Atmosphäre wie im Möbelhaus
Lars Peter hat für die Parade der Absonderlichkeiten einen perfekten Raum geschaffen. Dank einer Art Glaskasten bieten sich auf der Drehbühne immer wieder neue Einblicke. Pascal Thomas notiert als Finn auf das Glas Worte und Fakten aus seinem Leben, dem er selbst ein Ende setzt, und schreibt so förmlich selbst sein Dasein ab. Auch in den aufs Glas projizierten Nahaufnahmen bleibt er ein Unverstandener. Schicke Designerlampen und weiße Eames-Stuhlklassiker sorgen für eine sterile Atmosphäre wie in einem Möbelhaus, in dem die Akteure, allen voran das lächerlich auf Haltung bedachte Ehepaar Schmitt, wie Schaufensterpuppen wirken. Ein gemusterter Stoff findet sich in allen Kostümen der Schauspielerinnen wieder und unterstreicht die fehlende individuelle Note. Ein vom Bühnenhimmel kopfüber hängender Baum ragt in die Szene und weckt Assoziationen zur Entwurzelung der Figuren, aber auch zur Tatsache, dass deren Leben auf den Kopf gestellt wird – und wir dabei gnadenlos zusehen.

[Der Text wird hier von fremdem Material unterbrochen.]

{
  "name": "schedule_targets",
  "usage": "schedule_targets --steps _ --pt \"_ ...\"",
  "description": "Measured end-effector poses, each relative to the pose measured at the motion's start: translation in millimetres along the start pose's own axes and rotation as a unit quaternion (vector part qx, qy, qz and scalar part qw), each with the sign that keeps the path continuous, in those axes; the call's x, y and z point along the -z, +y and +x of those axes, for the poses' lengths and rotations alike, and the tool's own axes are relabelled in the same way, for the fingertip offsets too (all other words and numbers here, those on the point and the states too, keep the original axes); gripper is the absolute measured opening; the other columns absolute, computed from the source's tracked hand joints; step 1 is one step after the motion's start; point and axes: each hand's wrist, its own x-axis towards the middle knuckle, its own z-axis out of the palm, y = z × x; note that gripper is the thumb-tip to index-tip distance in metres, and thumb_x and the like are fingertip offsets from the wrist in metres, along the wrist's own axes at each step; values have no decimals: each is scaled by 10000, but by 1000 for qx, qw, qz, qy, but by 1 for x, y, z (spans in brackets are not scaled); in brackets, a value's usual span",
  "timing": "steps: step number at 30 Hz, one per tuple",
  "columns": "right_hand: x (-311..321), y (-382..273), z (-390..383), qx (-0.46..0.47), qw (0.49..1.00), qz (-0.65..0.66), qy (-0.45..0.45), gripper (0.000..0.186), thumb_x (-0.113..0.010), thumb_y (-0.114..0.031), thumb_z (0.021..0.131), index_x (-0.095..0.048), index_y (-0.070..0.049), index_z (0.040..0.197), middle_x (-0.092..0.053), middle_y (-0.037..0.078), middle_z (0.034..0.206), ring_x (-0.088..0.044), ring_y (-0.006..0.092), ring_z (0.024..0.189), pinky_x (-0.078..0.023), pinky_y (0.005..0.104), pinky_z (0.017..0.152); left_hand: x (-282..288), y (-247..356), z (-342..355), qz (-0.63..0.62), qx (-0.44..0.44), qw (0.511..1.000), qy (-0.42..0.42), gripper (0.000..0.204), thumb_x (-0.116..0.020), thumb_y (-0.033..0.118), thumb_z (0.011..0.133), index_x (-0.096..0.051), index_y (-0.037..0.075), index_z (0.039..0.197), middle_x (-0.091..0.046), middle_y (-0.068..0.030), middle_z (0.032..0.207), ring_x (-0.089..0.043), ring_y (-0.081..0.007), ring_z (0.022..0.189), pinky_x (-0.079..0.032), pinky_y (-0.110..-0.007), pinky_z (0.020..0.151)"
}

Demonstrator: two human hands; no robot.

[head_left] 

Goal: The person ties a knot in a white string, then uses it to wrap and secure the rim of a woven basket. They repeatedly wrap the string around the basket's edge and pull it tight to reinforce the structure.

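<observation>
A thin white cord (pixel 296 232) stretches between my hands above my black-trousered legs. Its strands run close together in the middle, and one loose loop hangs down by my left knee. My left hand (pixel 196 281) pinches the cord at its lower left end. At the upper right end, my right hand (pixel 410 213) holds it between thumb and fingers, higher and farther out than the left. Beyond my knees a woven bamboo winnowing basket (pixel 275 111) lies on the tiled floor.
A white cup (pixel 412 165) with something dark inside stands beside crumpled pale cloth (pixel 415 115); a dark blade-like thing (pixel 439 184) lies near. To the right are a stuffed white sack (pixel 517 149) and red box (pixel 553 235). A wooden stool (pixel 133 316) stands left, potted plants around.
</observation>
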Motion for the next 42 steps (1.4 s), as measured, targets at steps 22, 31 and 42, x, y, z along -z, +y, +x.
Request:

Die »Wunden, die Fortuna schlug« führt das Ensemble mit Genuss vor. Mirjam Sommer als frech-überdrehte Mira Halbe und Anne-Elise Minetti als würgeresistentes Mordversuchsopfer Gabi haben die Lacher auf ihrer Seite. Daniel Minetti und Carolin Weber zeigen sich als vom Leben und der Familie frustriertes Vater-Tochter-Gespann, Pascal Thomas schreibt sich als Selbstmörder Finn die Finger wund. Die karrierebesessene Verkäuferin Beatrice Bocca und der desillusionierte Polizist Lukas Goldbach haben in ihrer Ehe das Nebeneinanderherleben pervertiert und Kyra Lippler und Rainer Hustedt verkörpern mit Ironie das in Konventionen erstarrte Paar, dessen Leben durch die einstige Samenspende aus den Fugen gerät. Thomas Wild entpuppt sich als betrügerischer Rainer als wahrer Drecksack, Roman Kurtz macht sowohl als alternder Lover als auch als Leiche eine gute Figur und Petra Soltau hat als Ira, die erst nach Jahrzehnten ihren verschwundenen Ehemann vermisst, eine kurze, aber markante letzte Rolle.